- _EXERCISE PROMPT_: A faithful copy of the whole listing is the goal. Match it exactly.
*** DATA SHOWN Section Begins ***
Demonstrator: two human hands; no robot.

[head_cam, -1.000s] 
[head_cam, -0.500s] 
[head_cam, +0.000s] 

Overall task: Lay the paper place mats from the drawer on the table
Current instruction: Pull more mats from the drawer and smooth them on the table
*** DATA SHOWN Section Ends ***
- _EXPECTED OUTPUT_:
Demonstrator: two human hands; no robot.

[head_cam, -1.000s] 
[head_cam, -0.500s] 
[head_cam, +0.000s] 

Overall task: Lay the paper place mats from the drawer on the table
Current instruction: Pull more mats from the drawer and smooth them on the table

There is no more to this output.